_WHAT YOU ARE ASKED TO DO_
After finding the line with "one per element" in the data below, set down exactly each line through the one with "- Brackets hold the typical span", inclusive, and stop there.

Data excerpts:
►
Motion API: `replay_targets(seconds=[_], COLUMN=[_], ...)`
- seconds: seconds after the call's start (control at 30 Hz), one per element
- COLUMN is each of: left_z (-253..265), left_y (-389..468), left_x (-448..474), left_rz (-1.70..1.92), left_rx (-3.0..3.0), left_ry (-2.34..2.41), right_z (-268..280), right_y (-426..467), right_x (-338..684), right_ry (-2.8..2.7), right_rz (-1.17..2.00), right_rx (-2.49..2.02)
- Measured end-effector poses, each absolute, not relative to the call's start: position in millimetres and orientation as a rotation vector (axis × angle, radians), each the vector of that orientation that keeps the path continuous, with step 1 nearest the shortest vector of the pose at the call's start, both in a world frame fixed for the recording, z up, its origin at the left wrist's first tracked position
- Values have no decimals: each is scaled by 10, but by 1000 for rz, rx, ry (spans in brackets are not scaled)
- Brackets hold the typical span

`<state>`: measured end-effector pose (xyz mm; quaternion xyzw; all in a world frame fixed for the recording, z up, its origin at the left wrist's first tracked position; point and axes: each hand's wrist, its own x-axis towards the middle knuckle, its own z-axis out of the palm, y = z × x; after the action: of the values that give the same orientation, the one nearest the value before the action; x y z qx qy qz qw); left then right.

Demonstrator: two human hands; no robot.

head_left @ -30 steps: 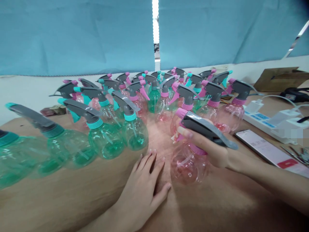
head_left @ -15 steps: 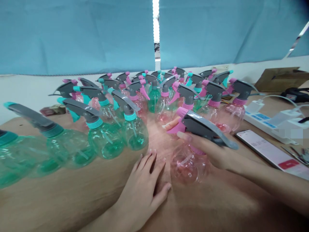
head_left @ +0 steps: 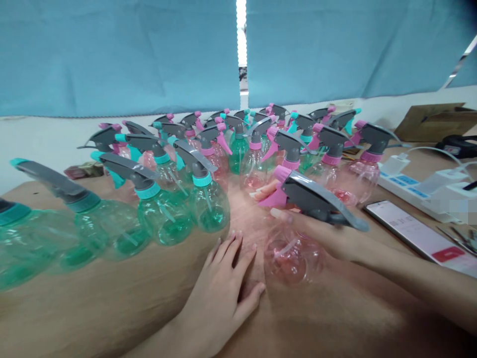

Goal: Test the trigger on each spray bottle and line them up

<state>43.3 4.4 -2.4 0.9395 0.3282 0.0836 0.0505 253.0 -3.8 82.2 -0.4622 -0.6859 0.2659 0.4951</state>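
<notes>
My right hand (head_left: pixel 311 229) is wrapped around the neck of a clear pink spray bottle (head_left: pixel 292 256), just under its grey head and pink trigger. The thumb lies across the front and the other fingertips show beyond the trigger. The bottle stands upright on the wooden table (head_left: pixel 149 318), its nozzle facing left. Flat on the table just left of it rests my left hand (head_left: pixel 218 286), fingers spread, holding nothing. A green spray bottle (head_left: pixel 210 206) with a turquoise collar is the nearest thing beyond my left fingertips.
More green spray bottles (head_left: pixel 164 216) line the left side. Several pink and green ones crowd the back, including a pink bottle (head_left: pixel 361 174) at right. A phone (head_left: pixel 421 233), a white power strip (head_left: pixel 413 191) and a cardboard box (head_left: pixel 434 122) lie on the right. A blue curtain hangs behind.
My right thumb has slid slightly down and left on the bottle's neck. The bottle and my left hand stay in place; the view has shifted very slightly.
</notes>
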Motion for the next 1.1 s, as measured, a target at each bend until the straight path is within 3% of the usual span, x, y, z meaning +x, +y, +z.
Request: replay_targets(seconds=[1.1], left_z=[-29], left_y=[52], left_x=[435], left_rz=[239], left_rx=[2857], left_ry=[1004], right_z=[817], right_y=[-78], right_x=[2564], right_ry=[-1759], right_rz=[674], right_rx=[-1328])
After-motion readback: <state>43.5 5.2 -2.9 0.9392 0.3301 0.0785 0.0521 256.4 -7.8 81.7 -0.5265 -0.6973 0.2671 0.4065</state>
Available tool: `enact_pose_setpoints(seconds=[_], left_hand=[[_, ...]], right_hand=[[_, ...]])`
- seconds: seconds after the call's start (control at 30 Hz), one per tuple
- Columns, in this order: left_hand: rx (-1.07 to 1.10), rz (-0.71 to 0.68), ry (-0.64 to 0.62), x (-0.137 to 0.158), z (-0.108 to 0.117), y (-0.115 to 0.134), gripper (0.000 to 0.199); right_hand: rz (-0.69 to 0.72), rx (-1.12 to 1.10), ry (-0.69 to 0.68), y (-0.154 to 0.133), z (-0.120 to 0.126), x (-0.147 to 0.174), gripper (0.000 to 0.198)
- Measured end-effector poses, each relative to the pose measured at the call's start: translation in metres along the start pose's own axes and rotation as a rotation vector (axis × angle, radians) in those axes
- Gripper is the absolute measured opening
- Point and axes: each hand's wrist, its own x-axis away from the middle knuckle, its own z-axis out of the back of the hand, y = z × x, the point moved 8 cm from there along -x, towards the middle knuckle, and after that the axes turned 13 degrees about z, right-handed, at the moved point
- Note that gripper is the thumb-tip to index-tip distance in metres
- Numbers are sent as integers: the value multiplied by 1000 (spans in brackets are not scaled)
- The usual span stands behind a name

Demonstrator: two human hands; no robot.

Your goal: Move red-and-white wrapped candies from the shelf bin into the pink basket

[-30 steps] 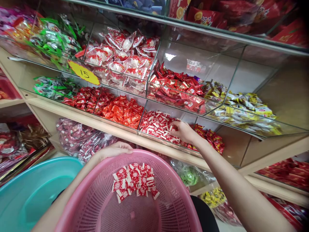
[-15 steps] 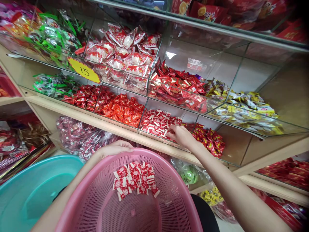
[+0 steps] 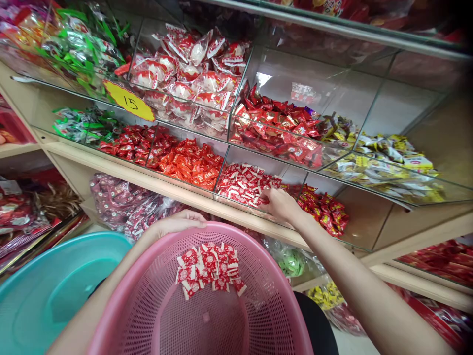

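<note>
My left hand [image 3: 181,222] is closed over the far-left rim of a pink plastic basket [image 3: 121,296]. Inside the basket lies a small heap of red-and-white wrapped candies [image 3: 209,266], resting toward its far side. My right hand [image 3: 283,204] reaches over the shelf's front panel into a compartment of matching wrapped candies [image 3: 244,182]. Its fingers are curled together at the right edge of that pile, touching the candies; the fingertips are partly hidden, so how many candies they pinch does not show.
Neighbouring compartments hold orange-red candies [image 3: 192,162] and red-and-yellow candies [image 3: 325,212]. Glass dividers and a wooden shelf edge [image 3: 155,185] border them. A yellow price tag [image 3: 129,101] reads 15. At lower left stands a turquoise basin [image 3: 22,296]. Bagged candies [image 3: 121,204] lie below the shelf.
My right hand stays at the same candy pile, its fingers drawn closer together. The view has shifted slightly; the basket and my left hand keep their places.
</note>
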Motion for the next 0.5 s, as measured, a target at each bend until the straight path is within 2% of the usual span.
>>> enact_pose_setpoints(seconds=[0.2, 0.33, 0.43, 0.5], left_hand=[[58, 26, -9, -2, 0, -4, 34], [36, 12, 1, 0, -1, 0, 34], [-10, -10, 31, 1, 1, 3, 33], [-20, -22, 34, 0, 1, 3, 33]], right_hand=[[12, -79, 40, 5, -2, -3, 16], [51, -78, 161, 0, 28, 13, 15], [141, -183, 319, -18, 50, 30, 19], [283, -342, 348, -43, 45, 36, 18]])
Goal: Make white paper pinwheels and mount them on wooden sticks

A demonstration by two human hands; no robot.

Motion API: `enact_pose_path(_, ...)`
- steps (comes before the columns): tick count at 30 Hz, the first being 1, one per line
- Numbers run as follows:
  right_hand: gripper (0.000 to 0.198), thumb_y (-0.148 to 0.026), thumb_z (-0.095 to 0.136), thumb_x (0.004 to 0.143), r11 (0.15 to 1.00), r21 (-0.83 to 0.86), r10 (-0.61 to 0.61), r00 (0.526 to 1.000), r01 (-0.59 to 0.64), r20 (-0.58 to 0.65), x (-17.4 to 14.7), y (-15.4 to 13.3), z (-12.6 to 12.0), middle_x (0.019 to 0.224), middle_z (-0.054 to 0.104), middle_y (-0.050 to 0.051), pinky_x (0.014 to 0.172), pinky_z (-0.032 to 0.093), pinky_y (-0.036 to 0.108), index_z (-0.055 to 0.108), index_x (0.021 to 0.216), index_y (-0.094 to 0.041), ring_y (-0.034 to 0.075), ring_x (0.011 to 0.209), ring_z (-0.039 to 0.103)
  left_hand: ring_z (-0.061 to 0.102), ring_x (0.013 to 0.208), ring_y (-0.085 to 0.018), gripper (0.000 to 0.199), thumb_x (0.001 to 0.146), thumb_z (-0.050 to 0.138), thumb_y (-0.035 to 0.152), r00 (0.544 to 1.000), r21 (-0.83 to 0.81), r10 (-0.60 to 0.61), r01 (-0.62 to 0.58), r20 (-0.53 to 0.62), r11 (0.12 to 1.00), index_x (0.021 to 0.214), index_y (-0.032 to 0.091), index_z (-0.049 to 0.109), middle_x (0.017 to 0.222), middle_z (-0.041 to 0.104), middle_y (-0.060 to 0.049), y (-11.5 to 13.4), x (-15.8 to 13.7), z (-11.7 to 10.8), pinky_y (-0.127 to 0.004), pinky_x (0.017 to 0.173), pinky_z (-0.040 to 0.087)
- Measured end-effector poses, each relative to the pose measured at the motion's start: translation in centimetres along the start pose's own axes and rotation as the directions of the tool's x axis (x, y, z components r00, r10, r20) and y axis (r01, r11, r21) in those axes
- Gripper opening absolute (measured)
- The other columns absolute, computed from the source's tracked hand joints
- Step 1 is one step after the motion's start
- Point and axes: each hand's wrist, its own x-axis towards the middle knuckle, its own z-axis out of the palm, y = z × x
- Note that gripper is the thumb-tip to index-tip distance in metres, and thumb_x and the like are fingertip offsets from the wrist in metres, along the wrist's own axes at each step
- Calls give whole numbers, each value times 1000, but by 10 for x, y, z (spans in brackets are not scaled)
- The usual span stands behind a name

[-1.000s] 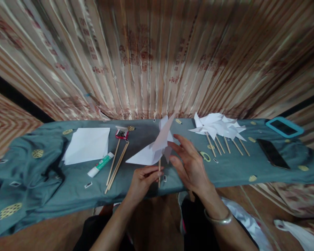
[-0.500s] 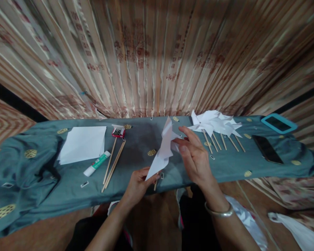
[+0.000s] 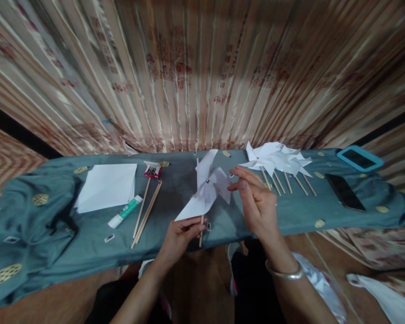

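A white paper pinwheel (image 3: pixel 202 198) stands upright over the middle of the table, its blades facing me and a small metal pin at its centre. My left hand (image 3: pixel 180 236) is closed around its wooden stick, just below the blades. To the right of the blades is my right hand (image 3: pixel 258 198), with a silver bangle on the wrist. Its fingers are apart, and the tips are close to the right-hand blade. Nothing shows in that hand; whether a fingertip touches the paper I cannot tell.
Several finished pinwheels (image 3: pixel 279 157) lie at the back right. Beyond them are a black phone (image 3: pixel 344 192) and a blue-framed device (image 3: pixel 360 158). To the left are a stack of white paper (image 3: pixel 106 186), a glue stick (image 3: pixel 124 211), wooden sticks (image 3: pixel 147 213) and a small red box (image 3: pixel 153 170).
The pinwheel's blades have turned from nearly edge-on to facing me, so the pin and stick now show. My right hand has shifted slightly right, its fingers still apart.
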Motion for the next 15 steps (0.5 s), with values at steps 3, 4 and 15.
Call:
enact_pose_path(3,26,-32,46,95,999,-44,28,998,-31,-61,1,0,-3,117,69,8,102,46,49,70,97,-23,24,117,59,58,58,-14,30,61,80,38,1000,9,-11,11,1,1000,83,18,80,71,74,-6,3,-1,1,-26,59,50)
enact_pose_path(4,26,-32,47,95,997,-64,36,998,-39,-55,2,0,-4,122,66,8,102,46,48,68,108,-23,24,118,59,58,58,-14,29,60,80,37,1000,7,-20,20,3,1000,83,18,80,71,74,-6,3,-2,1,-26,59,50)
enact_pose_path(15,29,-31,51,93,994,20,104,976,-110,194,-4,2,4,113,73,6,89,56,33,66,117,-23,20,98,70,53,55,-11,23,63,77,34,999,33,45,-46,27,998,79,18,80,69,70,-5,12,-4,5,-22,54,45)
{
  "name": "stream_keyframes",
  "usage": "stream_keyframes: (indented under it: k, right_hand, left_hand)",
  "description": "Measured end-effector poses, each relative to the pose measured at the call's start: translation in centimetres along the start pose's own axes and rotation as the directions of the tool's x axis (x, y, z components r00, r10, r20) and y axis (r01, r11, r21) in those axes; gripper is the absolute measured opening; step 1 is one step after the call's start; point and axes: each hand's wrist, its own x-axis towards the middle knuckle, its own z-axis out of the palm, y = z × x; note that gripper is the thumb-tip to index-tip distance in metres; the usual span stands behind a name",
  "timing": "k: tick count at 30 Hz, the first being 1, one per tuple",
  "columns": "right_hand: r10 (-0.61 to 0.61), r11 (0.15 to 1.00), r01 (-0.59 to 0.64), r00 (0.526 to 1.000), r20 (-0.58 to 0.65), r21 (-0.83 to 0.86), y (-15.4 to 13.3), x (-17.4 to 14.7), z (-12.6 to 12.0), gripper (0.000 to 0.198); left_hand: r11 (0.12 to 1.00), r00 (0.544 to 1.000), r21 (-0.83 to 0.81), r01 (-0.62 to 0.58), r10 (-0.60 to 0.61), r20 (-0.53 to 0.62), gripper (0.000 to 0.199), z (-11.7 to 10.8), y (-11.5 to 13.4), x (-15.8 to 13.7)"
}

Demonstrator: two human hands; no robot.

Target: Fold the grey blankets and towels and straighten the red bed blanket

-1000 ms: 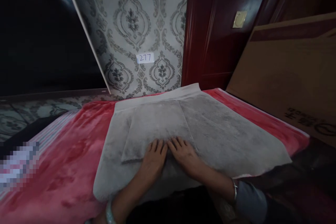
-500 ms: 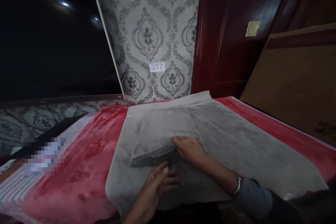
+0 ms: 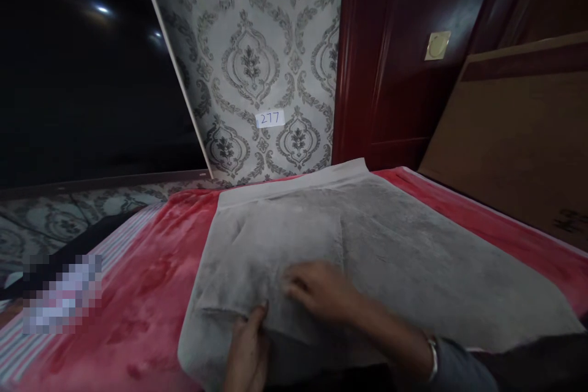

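A grey plush cloth (image 3: 427,257) with a pale strip along its far edge lies spread out before me. On its left part lies a smaller grey panel (image 3: 275,233) of similar cloth. My left hand (image 3: 248,349) is at the panel's near edge, thumb on top and the other fingers hidden beneath, gripping it. Over the panel's near right part is my right hand (image 3: 321,291), blurred, with its fingers curled in. Whether cloth is between those fingers is hidden.
A red plush blanket (image 3: 138,294) lies under the grey cloth, beside striped fabric (image 3: 22,343) at the left. Behind stand a dark screen (image 3: 92,86), patterned wallpaper (image 3: 271,24) with a "277" label (image 3: 270,118), a dark red door (image 3: 395,73) and a large cardboard box (image 3: 519,141).
The panel's near edge has come toward me and now lies lower and flatter. My left hand has gone from open to gripping that edge; my right hand has moved nearer me.
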Motion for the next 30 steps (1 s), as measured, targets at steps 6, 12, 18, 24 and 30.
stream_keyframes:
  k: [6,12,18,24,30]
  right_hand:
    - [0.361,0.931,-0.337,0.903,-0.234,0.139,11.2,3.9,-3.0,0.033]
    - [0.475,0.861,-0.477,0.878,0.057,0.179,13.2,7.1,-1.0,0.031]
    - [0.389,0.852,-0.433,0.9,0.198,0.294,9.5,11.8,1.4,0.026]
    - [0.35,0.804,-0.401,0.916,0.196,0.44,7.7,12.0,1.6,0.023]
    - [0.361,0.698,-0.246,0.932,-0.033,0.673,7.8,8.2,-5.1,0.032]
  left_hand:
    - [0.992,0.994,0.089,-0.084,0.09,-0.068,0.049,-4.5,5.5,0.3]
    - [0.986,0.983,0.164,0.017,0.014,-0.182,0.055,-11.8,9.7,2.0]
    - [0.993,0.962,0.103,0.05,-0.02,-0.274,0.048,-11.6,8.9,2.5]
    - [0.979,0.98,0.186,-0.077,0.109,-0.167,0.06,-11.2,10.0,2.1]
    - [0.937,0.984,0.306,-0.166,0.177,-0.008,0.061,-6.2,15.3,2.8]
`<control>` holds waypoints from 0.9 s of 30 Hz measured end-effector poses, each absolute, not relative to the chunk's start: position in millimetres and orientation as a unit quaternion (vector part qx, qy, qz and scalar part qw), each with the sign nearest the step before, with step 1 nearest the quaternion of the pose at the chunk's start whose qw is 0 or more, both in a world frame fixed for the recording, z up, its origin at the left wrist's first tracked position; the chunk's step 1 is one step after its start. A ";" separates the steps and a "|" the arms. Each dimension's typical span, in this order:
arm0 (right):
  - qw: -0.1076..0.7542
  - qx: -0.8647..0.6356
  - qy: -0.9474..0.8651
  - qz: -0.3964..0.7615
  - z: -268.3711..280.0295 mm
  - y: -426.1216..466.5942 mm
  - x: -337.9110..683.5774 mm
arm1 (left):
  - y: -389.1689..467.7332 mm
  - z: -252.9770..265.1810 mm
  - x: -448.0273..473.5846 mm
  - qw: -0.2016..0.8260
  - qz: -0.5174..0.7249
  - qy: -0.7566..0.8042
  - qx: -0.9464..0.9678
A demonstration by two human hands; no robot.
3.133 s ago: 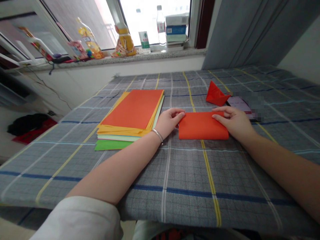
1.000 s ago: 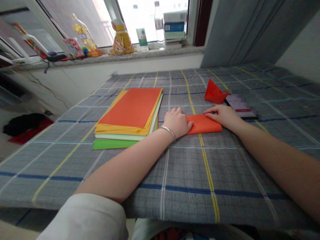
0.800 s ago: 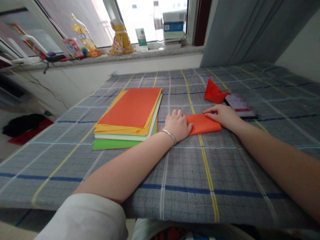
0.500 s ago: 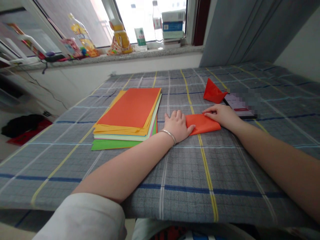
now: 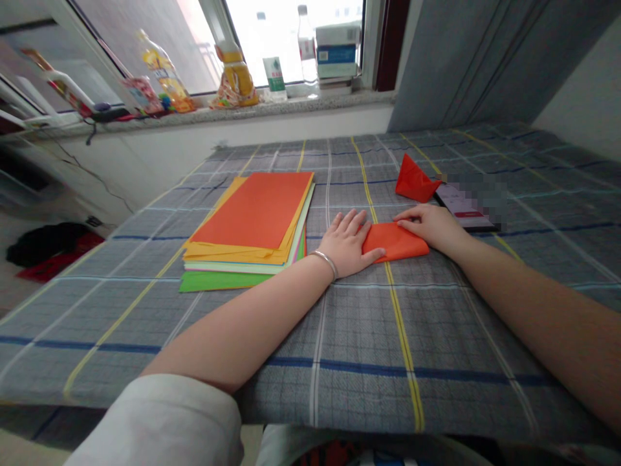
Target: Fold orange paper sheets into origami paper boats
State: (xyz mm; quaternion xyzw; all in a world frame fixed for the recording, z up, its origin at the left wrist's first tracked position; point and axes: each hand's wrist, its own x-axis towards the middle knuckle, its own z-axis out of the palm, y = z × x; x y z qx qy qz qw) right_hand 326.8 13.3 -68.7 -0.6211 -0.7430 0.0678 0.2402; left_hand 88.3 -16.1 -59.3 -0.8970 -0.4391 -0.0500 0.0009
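Note:
A folded piece of orange paper lies flat on the checked cloth in front of me. My left hand, with a silver bangle at the wrist, rests palm down over the paper's left end. Its fingers are stretched out and spread, the thumb along the near edge. At the upper right of the paper is my right hand, its thumb and forefinger drawn together on the far edge; the other fingers are partly hidden. Just beyond that hand stands a folded red paper shape, pointed at the top.
A stack of coloured paper, orange uppermost, lies left of my left hand. A phone or tablet, partly blurred out, is beside my right hand. Bottles and boxes stand on the windowsill behind the checked cloth.
My left hand's fingers have spread and reached out farther, and the thumb has slid a little right along the paper. My right hand and the papers keep their places.

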 end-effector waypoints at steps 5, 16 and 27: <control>0.249 -0.614 -0.745 0.071 -72.5 15.3 330.2 | -10.7 -58.9 89.5 -0.036 -0.025 -0.427 -0.903; 0.233 -0.352 -0.906 0.034 -29.8 -23.6 307.7 | -10.3 -58.8 89.0 -0.048 -0.009 -0.432 -0.901; 0.080 -0.335 -0.938 0.039 -34.4 -47.3 288.0 | -5.9 -58.0 86.9 -0.048 0.018 -0.412 -0.910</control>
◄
_TASK RESULT_
- seconds: seconds after the call's start (control at 30 Hz), one per element
- COLUMN is each of: left_z (-253..265), left_y (-389..468), left_x (-448..474), left_rz (-1.70..1.92), left_rx (-3.0..3.0), left_ry (-2.34..2.41), right_z (-268..280), right_y (-426..467), right_x (-338..684), right_ry (-2.8..2.7), right_rz (-1.17..2.00), right_rx (-2.49..2.02)
- Measured end-effector poses, each absolute, not relative to the call's start: position in millimetres and orientation as a rotation vector (axis × angle, radians), each the vector of that orientation that keeps the path continuous, with step 1 nearest the shortest vector of the pose at the call's start, both in a world frame fixed for the recording, z up, its origin at the left wrist's first tracked position
- Values have no decimals: each is scaled by 10, but by 1000 for rz, rx, ry (spans in brackets are not scaled)
- Brackets hold the typical span

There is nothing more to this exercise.